Ponad 7000 publikacji medycznych!
Statystyki za 2021 rok:
odsłony: 8 805 378
Artykuły w Czytelni Medycznej o SARS-CoV-2/Covid-19

Poniżej zamieściliśmy fragment artykułu. Informacja nt. dostępu do pełnej treści artykułu
© Borgis - Nowa Medycyna 1/2022, s. 20-35 | DOI: 10.25121/NM.2022.29.1.20
*Jan Namysł, Krystyna Garstka-Namysł
Cauda equina syndrome – rehabilitation after anal sphincter paralysis
Zespół ogona końskiego, rehabilitacja po porażeniach zwieraczy odbytu
INNOMED – A Centre for the Treatment of Paresis in Poznań
Streszczenie
Porażenie zwieraczy odbytu lub pęcherza w wyniku zespołu ogona końskiego lub urazu rdzenia kręgowego powoduje znaczne pogorszenie jakości życia dotkniętych tym stanem chorych.

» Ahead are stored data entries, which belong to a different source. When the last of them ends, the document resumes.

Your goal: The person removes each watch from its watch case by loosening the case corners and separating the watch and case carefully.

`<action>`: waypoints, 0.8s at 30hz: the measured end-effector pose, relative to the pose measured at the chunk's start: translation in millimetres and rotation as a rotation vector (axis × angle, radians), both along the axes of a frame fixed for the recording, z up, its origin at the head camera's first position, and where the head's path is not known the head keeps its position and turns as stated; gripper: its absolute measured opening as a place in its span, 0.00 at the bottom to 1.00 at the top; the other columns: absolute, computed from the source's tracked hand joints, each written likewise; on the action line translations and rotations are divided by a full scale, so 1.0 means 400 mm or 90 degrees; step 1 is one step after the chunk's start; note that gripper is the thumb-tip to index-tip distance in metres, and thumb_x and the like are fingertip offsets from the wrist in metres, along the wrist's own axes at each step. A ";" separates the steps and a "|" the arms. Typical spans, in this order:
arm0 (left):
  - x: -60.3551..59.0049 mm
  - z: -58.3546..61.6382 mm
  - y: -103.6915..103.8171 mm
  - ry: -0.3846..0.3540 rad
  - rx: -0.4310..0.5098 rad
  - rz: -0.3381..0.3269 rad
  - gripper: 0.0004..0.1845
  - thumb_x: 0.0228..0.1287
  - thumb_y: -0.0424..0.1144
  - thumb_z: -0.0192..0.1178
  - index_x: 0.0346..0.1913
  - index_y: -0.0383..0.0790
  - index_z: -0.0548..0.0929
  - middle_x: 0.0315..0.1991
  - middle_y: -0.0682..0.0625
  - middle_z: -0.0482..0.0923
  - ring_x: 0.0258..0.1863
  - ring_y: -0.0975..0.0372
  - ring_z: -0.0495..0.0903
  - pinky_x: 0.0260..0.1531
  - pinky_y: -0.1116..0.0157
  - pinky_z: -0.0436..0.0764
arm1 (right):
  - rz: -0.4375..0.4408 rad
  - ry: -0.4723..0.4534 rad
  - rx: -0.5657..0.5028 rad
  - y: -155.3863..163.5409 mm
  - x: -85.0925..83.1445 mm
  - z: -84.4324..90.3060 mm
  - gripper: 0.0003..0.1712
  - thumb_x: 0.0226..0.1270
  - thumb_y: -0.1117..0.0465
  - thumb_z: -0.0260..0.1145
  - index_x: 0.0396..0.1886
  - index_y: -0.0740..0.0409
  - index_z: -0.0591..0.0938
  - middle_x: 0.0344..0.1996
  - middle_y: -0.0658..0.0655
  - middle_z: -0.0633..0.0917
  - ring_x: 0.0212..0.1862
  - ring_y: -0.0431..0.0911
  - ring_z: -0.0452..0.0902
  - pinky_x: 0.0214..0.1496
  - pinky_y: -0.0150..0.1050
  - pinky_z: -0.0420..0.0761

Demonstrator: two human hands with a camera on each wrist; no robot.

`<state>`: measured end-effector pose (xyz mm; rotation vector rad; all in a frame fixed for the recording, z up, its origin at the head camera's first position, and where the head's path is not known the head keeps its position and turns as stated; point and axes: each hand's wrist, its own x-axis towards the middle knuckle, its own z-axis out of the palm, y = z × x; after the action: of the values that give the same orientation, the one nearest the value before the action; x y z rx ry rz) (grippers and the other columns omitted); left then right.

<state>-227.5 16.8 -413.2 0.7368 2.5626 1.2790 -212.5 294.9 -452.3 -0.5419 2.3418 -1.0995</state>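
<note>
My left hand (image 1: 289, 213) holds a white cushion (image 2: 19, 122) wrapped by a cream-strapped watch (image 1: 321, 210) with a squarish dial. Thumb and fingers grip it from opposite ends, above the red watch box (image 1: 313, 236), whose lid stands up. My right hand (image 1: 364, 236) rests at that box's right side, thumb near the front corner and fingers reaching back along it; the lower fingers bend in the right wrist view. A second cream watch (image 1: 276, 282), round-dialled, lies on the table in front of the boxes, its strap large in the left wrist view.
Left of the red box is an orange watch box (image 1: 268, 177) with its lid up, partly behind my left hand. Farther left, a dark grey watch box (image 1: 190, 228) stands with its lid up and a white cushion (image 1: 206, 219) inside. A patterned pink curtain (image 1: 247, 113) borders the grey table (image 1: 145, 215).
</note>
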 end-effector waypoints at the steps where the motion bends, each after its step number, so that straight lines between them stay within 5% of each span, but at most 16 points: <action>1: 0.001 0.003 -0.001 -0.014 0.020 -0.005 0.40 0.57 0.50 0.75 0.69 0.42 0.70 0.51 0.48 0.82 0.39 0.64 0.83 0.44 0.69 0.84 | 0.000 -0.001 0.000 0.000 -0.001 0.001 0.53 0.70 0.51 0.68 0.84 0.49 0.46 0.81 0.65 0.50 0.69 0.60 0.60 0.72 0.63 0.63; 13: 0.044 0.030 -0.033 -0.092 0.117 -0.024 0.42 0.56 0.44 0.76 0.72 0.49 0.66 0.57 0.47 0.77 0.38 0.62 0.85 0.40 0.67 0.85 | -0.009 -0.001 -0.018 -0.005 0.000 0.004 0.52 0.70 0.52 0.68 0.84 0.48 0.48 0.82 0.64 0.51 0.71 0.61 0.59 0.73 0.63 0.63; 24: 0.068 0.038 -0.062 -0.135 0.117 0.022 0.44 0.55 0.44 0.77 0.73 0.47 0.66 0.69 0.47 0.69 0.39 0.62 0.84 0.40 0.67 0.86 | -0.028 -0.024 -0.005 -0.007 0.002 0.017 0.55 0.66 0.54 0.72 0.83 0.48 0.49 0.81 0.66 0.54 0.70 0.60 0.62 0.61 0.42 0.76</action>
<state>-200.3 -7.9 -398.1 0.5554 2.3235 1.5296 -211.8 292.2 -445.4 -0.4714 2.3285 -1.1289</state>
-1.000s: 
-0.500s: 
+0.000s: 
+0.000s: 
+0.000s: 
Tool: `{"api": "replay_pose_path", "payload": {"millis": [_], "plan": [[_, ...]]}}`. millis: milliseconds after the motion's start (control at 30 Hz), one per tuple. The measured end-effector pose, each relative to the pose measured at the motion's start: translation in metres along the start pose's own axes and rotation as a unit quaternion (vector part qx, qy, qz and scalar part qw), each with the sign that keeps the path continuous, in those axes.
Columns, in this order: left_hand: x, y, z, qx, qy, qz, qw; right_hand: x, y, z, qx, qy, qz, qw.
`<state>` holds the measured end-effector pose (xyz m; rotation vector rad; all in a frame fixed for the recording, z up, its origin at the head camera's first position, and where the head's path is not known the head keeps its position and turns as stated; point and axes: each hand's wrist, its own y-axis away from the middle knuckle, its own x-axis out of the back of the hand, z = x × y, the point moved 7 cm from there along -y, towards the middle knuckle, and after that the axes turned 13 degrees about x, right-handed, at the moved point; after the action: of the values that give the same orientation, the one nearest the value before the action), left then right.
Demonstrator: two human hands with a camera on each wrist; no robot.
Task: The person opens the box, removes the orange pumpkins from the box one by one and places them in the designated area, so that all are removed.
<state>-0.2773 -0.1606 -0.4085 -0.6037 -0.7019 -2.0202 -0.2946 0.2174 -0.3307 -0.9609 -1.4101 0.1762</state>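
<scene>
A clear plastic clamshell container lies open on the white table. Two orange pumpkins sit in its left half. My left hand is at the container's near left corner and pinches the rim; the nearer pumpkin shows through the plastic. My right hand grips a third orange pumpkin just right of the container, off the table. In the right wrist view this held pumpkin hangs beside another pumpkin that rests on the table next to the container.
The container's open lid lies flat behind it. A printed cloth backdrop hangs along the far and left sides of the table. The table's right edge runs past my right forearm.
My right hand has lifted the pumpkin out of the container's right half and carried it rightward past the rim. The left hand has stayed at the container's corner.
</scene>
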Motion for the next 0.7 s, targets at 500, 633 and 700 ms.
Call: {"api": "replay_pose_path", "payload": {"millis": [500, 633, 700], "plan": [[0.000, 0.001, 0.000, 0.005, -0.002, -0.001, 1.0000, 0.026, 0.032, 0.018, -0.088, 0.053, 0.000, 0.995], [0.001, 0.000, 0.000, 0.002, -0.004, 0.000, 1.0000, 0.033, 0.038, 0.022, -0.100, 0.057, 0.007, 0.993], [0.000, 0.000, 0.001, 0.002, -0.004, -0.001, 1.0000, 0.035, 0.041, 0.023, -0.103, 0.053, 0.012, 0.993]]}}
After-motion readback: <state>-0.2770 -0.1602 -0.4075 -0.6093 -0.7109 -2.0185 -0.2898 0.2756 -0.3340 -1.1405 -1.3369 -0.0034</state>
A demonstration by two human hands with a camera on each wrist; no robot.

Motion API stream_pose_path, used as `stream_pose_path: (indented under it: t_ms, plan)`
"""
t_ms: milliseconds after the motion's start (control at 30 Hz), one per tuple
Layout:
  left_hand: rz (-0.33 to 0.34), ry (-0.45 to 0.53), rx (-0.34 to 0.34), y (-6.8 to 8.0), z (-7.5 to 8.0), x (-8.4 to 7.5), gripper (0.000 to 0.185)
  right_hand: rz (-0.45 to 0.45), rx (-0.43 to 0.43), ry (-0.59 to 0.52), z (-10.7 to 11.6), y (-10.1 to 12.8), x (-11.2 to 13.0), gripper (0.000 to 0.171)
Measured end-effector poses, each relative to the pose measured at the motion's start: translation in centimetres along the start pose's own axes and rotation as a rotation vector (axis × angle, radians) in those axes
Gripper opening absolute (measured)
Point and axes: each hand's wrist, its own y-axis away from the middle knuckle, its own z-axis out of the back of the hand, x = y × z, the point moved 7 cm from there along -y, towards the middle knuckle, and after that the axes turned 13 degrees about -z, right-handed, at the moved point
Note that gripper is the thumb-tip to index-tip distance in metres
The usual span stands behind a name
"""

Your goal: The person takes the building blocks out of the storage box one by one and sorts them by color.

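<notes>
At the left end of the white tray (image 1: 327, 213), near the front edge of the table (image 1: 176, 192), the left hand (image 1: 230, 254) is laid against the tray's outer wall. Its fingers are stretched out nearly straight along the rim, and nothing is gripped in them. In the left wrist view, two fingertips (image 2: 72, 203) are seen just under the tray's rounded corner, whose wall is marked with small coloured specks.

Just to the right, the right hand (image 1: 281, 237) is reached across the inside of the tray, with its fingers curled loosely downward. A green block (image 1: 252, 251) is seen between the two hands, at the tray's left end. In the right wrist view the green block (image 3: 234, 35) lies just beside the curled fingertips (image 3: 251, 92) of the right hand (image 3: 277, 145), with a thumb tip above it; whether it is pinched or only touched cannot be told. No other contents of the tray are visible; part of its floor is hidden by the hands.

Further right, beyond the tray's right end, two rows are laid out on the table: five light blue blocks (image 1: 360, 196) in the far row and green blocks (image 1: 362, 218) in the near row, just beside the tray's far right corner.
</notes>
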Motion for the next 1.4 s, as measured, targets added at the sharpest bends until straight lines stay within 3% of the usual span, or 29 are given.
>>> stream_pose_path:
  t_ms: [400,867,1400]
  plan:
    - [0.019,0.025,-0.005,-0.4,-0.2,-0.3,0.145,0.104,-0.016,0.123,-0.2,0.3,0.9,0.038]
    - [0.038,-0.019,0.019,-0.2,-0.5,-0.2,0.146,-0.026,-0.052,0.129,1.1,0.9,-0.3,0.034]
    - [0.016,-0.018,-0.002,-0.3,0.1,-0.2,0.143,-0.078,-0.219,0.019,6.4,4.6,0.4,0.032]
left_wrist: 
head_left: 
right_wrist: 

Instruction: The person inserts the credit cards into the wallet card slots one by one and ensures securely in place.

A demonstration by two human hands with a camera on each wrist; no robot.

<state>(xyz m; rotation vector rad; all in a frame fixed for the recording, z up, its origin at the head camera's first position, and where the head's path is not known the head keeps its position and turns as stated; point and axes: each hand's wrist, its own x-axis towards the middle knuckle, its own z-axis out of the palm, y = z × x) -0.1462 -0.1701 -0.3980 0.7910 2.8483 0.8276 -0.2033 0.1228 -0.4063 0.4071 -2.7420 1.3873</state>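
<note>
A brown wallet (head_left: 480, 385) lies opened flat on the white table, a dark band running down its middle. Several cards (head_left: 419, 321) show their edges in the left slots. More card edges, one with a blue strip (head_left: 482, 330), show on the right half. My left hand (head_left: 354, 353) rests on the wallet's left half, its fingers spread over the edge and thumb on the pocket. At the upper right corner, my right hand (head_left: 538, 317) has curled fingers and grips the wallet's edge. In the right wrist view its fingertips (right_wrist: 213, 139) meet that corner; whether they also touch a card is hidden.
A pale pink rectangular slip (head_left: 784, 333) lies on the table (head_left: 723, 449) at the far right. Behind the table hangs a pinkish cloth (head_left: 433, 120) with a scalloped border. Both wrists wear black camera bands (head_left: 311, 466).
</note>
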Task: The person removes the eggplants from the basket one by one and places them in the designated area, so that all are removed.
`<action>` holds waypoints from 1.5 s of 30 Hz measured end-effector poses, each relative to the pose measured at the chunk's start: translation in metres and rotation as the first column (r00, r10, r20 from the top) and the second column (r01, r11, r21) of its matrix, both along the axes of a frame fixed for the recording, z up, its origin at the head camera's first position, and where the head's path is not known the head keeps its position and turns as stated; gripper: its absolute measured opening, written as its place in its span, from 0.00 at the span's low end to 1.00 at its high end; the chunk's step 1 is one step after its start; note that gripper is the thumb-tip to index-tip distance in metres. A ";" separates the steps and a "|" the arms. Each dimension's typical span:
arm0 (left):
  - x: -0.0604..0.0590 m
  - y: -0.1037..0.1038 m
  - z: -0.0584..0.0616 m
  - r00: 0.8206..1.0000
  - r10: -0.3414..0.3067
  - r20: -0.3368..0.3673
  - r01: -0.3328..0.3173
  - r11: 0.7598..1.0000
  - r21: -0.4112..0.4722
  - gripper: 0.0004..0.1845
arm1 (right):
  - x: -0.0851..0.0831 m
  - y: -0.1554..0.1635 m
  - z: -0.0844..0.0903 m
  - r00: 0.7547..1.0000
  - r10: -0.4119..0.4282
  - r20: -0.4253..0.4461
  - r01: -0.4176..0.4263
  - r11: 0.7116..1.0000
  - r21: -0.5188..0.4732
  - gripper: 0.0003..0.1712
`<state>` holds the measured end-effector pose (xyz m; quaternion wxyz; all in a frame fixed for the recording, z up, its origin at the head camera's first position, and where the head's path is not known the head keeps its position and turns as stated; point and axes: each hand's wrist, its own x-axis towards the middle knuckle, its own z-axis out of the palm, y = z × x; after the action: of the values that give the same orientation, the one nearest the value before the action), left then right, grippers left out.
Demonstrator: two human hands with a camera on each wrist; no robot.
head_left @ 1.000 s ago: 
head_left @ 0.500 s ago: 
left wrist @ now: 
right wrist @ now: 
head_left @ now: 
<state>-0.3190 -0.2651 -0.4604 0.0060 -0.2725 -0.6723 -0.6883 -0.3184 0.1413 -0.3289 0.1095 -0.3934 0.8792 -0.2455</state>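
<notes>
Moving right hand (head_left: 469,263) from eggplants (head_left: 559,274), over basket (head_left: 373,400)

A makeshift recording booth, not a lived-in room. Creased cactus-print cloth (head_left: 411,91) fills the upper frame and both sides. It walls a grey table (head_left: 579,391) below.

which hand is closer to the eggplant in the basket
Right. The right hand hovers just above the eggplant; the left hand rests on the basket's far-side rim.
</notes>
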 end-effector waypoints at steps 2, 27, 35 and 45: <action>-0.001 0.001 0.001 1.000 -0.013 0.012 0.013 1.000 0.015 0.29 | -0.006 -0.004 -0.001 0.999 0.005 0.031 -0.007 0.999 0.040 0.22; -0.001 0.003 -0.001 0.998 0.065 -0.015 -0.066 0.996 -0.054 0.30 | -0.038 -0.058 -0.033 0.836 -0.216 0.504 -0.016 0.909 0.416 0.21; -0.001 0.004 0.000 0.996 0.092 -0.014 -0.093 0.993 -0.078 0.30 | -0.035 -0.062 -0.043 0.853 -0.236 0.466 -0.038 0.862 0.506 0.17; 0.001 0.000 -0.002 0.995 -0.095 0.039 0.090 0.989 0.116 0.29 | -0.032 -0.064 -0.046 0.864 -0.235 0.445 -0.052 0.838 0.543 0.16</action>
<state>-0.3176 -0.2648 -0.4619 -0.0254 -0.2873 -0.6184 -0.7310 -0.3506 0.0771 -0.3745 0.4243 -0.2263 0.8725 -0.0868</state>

O ile chirurgiczne odbarczenie ucisków na nerwy realizowane jest w trybie pilnym, to specjalistyczna, kierunkowa rehabilitacja, konieczna dla stworzenia warunków do poprawy kontroli nad czynnością zwieraczy, jest wdrażana nie tylko ze znacznym opóźnieniem, ale w większości przypadków wcale, pozostawiając chorych z przekonaniem, że nie ma dla nich pomocy. Tym przekonaniom przeczą nie tylko randomizowane badania naukowe, ale również poprawa kontroli nad czynnością zwieraczy uzyskiwana przez chorych z porażeniem mięśni miednicy w wyniku zespołu ogona końskiego, dzięki zabiegom elektrostymulacji i ćwiczeniom EMG-biofeedback, poprzedzonym badaniem elektromiograficznym z dwukanałową elektrodą doodbytniczą. Terapia jest realizowana w warunkach domowych, po przeszkoleniu w gabinecie, a jej postępy monitorowane w czasie okresowych badań EMG, których wyniki stanowią podstawę dla korekty parametrów stymulacji, stosownie do postępów w zakresie reinerwacji i świadomej kontroli napięcia zwieraczy.
Summary
Paralysis of the anal sphincters or the bladder due to cauda equina syndrome or spinal cord injury significantly reduces the quality of life of the affected patients.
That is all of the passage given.